WORK ORDER — Please take the records that follow and repeat exactly the lines starting with the line with "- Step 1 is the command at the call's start" and going on through the line with "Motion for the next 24".

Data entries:
>>>

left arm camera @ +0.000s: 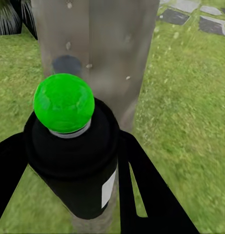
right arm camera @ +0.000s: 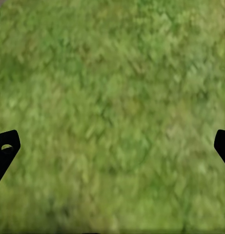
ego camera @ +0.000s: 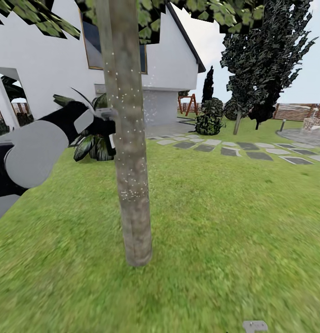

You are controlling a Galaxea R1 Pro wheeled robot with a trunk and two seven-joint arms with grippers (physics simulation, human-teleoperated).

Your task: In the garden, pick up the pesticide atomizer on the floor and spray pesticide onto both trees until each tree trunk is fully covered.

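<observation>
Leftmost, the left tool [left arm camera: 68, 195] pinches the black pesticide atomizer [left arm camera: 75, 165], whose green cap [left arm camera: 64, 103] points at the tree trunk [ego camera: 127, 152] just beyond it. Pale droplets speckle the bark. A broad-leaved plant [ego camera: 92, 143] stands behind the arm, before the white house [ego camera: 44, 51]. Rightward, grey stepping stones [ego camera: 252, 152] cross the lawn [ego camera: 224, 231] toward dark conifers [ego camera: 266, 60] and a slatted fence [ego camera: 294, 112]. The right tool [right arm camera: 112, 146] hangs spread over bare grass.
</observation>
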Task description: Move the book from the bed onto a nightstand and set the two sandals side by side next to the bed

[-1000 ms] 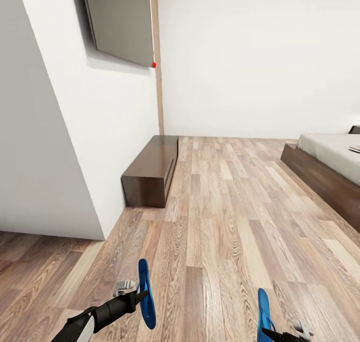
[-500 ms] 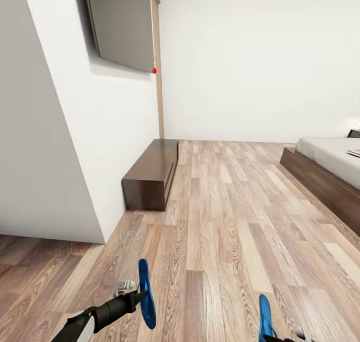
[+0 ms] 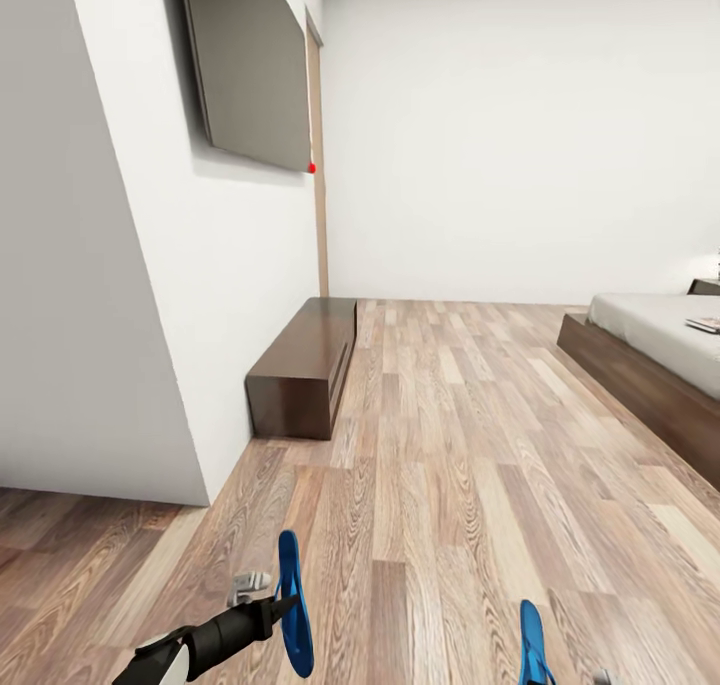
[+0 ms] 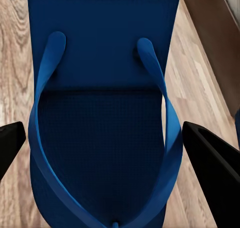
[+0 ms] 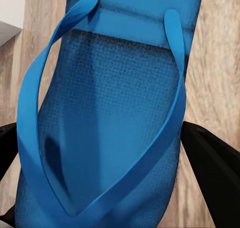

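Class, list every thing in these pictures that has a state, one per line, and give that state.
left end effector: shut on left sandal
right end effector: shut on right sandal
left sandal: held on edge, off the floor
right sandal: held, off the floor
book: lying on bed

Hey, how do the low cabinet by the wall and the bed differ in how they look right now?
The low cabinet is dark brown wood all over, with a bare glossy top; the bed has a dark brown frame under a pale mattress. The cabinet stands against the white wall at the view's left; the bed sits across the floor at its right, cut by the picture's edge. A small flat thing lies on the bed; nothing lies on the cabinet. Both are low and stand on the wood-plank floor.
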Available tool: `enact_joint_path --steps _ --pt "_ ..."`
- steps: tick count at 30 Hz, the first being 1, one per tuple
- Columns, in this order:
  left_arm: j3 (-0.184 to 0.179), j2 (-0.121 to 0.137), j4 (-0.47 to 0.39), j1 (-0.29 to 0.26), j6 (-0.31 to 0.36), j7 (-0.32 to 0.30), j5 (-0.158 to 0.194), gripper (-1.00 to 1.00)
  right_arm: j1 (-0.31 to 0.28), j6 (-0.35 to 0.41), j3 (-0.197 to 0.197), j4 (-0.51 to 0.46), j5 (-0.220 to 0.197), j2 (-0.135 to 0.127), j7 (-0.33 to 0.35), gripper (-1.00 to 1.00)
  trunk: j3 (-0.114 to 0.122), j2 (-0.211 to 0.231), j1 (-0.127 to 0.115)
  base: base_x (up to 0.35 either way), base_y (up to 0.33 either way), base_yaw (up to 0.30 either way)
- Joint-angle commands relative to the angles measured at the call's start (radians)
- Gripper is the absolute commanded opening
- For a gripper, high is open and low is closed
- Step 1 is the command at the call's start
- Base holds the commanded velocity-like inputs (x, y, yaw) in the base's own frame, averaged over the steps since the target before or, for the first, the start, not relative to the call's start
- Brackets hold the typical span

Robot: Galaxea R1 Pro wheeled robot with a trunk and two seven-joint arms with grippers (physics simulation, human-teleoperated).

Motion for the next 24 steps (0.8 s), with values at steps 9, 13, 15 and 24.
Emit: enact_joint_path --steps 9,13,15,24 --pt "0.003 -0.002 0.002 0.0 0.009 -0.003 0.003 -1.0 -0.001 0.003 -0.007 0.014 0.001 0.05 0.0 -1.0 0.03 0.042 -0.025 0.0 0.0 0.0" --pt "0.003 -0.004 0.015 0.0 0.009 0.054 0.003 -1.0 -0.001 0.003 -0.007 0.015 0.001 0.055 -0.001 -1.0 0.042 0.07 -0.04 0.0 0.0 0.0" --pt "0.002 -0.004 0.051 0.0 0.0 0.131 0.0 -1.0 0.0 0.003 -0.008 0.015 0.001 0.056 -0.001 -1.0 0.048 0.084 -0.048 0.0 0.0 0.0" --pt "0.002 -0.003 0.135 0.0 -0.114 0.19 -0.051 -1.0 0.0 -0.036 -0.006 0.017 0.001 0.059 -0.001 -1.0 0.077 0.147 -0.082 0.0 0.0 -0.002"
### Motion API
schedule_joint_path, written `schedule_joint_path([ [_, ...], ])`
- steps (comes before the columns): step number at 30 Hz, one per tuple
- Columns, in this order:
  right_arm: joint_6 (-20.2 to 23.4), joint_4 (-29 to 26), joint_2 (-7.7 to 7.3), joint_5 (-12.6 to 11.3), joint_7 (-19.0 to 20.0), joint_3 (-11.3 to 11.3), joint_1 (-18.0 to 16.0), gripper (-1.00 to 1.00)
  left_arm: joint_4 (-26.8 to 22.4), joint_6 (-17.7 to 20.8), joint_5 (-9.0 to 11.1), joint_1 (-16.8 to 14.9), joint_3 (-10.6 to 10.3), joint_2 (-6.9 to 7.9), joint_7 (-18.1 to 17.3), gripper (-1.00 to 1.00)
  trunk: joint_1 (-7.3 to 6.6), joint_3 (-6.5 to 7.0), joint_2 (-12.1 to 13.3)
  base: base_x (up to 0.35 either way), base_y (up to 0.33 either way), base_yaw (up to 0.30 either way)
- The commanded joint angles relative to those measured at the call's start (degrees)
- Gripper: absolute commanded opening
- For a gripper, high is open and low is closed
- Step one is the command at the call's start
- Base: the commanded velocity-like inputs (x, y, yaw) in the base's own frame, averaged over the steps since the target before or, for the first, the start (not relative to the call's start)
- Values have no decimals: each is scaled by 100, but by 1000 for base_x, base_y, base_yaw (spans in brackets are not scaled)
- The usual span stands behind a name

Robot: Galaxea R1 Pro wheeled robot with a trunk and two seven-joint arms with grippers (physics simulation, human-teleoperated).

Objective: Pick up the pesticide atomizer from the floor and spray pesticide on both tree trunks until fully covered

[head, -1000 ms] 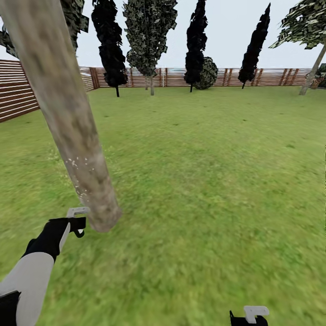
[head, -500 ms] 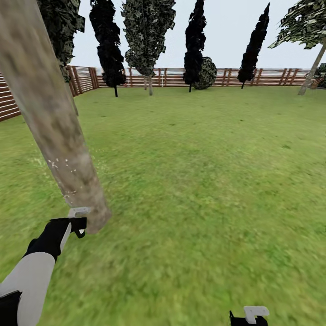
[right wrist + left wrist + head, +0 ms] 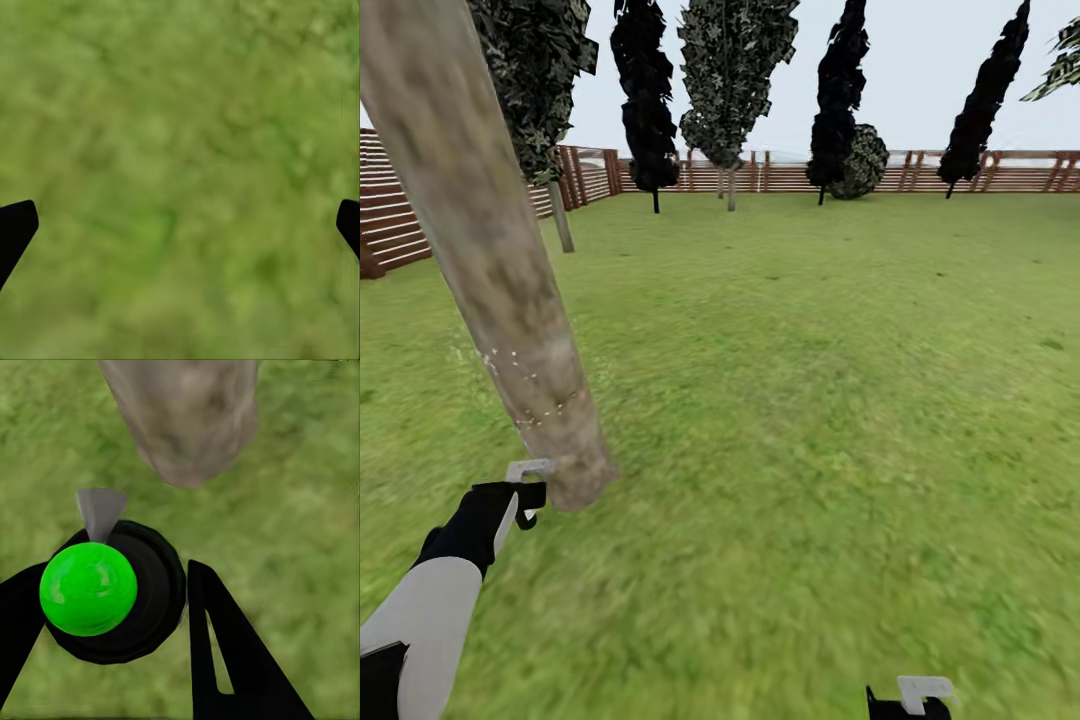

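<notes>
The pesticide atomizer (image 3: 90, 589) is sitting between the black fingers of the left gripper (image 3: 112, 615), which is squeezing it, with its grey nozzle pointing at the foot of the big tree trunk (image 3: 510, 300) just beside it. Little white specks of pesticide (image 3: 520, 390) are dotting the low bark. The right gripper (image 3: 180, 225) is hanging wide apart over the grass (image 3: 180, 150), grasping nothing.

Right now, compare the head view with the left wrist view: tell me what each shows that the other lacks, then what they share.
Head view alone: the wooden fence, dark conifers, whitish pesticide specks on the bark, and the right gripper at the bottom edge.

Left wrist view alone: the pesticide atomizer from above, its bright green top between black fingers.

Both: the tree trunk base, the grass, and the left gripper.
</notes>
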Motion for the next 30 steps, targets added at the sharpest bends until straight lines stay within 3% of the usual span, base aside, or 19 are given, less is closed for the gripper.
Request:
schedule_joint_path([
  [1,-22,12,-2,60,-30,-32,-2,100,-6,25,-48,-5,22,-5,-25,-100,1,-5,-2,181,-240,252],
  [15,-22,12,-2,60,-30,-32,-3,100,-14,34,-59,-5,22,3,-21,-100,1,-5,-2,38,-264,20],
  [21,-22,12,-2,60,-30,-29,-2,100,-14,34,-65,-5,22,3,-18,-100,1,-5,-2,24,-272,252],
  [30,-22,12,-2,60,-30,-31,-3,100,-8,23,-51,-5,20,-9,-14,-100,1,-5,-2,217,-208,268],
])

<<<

ANSWER BOX —
- Step 1 is the command at the call's start
- Base holds the commanded velocity-like inputs (x, y, yaw) in the base's own frame, averaged over the steps since the target before or, for the first, the start, not relative to the call's start
- Brackets hold the typical span

Robot: Galaxea R1 Pro wheeled robot with a trunk and two seven-joint arms with grippers (physics simulation, human-teleoperated).

Motion for the next 24 steps (0.8 s), with values at steps 9, 13, 15 and 24.

No other output belongs to this answer.